Tamil literary journals seven decades ago | Sunday Observer

Tamil literary journals seven decades ago

7 February, 2021

Maragatham had important articles on Deshiya Ilakiyam and Eelathu Ilakiyam. It was edited by Subhair, who was known by familiar name Ilankeeran. It also includes creative writings.

It had introduced Western writers, such as Albert Camus, Franz Kafka and Giovanni Verge et al.

Mallikai was a longstanding influential journal, now defunct. It was edited by Dominic Jeeva.

The editor of the journal got together regional writers write to the journal. Most progressive writers wrote to the journal. He published special regional editions. Kekirawa Sahana, Negombo L. Murugapoopathy, Dickwela Kamal and others came to the limelight. Muslim writers came to be recognised.

M Basheer was one. More research and academic writing found their place when professors K Kailasapathi, K Sivathambi, M A Nuhman and M. Ponnambalam wrote. He published several translations of Sinhala writers. He introduced Alagu Subramaniam’s English works. There was an interesting debate on literature in the journal. Kumaran was a Mao slanted journal edited by writer S Ganshalingan.

Progressive writers

Thaayaham, started in 1974, ceased for some time and republished from 1984. It primarily encouraged Hill Country progressive writers. The journal often conducts seminars on literature and publishes books. Barathi Pan Muhap Paarvai was one of such books.

Besides the Marxist oriented journals, two other non-partisan journals were Siritharan (1956) and Poorani (1972).

Poorani was primarily edited by M Thalayasingam, a prominent writer. His philosophical writings appeared in this- particularly on Prapanja Yatharthavatham K Saddanathan, N K Mahalingam, Jeevakarunyan M Neminathan, M Thangavel and others wrote for this journal.

Sirithiran, started as a humorous magazine, became a commentator on social, political arts and literature.

It was edited by a cartoonist Sivagnanasuntharam.

Malar came from Maddakkalappu. It brought out several writers to the forefront from the Eastern Province.

At this time, dailies, such as the Virakesari and the Thinakaran changed their stance and began to give importance to Sri Lankan writers.

Prof K Kailasapathy was the editor of the Thinakaran during 1956-1961 before he went to the University of Peradeniya to join the tutorial staff. During his editorship, old and new writers were encouraged to write.

There was a harvest of fine fiction in Tamil. He invited literary critics to contribute. In Lankan Tamil politics, the decade from 1975 to 1885 was a crucial period with nationalism evolving. Sudar (1975), Alai (1976, and Puthusu (1980) were literary journals but couldn’t including the trends around.
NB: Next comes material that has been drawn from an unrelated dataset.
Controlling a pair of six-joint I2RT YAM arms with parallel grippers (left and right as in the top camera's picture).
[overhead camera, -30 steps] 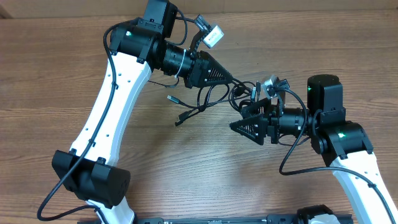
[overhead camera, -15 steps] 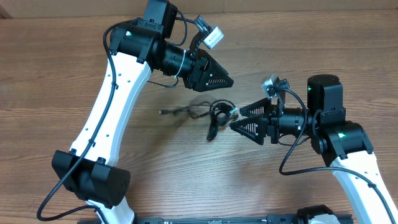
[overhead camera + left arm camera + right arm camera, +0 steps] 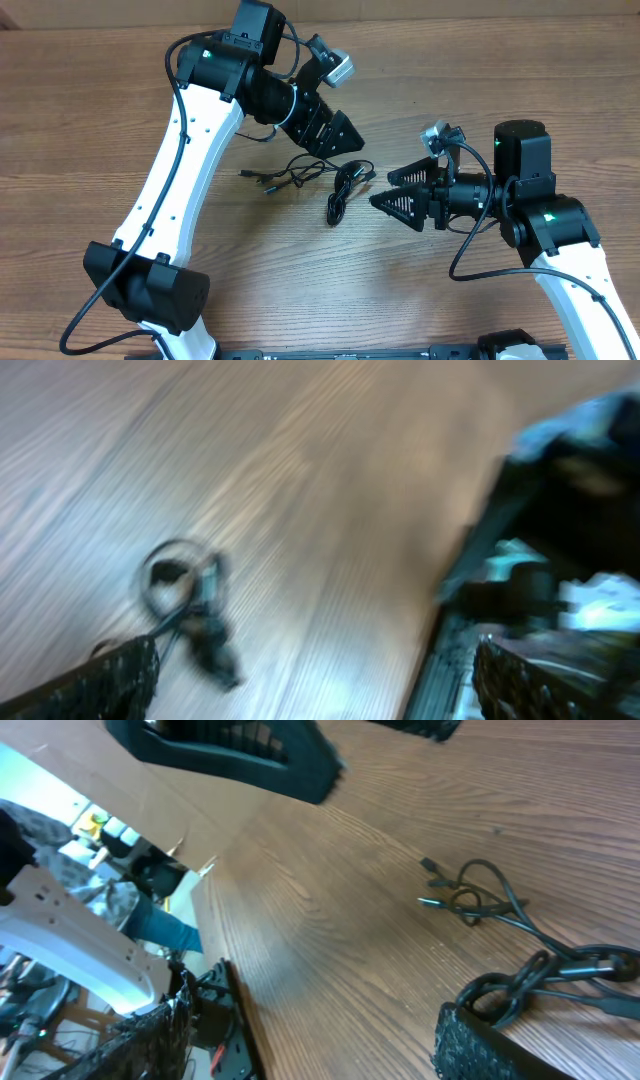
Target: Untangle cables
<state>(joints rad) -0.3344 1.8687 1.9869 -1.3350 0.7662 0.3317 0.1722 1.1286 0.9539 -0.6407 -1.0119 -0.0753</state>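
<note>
Wood-grain table (image 3: 100, 90) (evenly lit), with what may be cardboard (image 3: 125, 795) beyond its edge.
</note>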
Suthanthiran was a weekly published as a mouthpiece of Ilankal Tamil Arasuk Kadchi. Sudar was also published by them.

They promoted writing that kindled Tamil nationalism. But it had literary contributions too. Sudar means flame.

Aesthetic elements

There was Alai (Wave) which was devoted to the Arts. It included matters not only in literature but also on painting, Sinhala cinema and other arts.
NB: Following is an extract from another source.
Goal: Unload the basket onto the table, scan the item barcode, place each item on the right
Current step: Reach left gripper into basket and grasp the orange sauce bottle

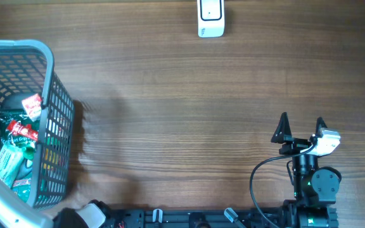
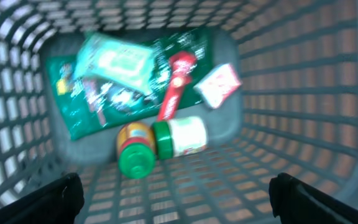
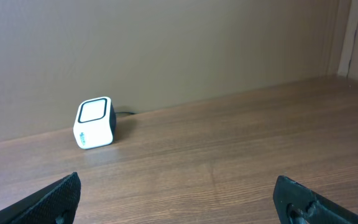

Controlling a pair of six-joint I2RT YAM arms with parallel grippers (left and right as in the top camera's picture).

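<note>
My left claw wide open, empty, above basket. Jar centre frame, straight ahead, long axis left-right. Scanner top centre overhead; right claw nearer it, open, empty.

The table is of brown wood with a fine grain that runs from side to side. Two things stand directly on it. A grey plastic basket with grid walls stands at the left edge, partly out of the overhead view. A small white scanner with a dark-framed window stands at the far edge, near the middle, well apart from the basket. In the right wrist view a thin dark cable lies on the wood just behind the scanner.
</note>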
It was an aesthetic journal. Writers, such as Uma Varatharajan and Ranjakumar Somapala were discovered.

It criticised the weaknesses in the progressive writers’ lack of sensibility towards aesthetic elements. It gave importance to column writing. Following somewhat on the lines of Alai was Puthis brought out by youngsters. People, such as Cheran, Avvai, Urvasi and others came to light. From the Hill Country came Theerthakarai, which was an important literary journal and fine short stories were published in it The Black July of 1983 resulted in the emigration of most important Sri Lankan Tamils. Feminism took shape. The sharpening of political and social consciousness among Hill County Tamils and Muslims were felt strongly.

From the 1990s, the day-to-day lives of Tamils and Muslims in the North and East became miserable owing to terrorism.

Internal displacement, living in refugee camps, the Tigers ruthless battle - all these led to the horrible suffocation of one section of Lankan citizenry.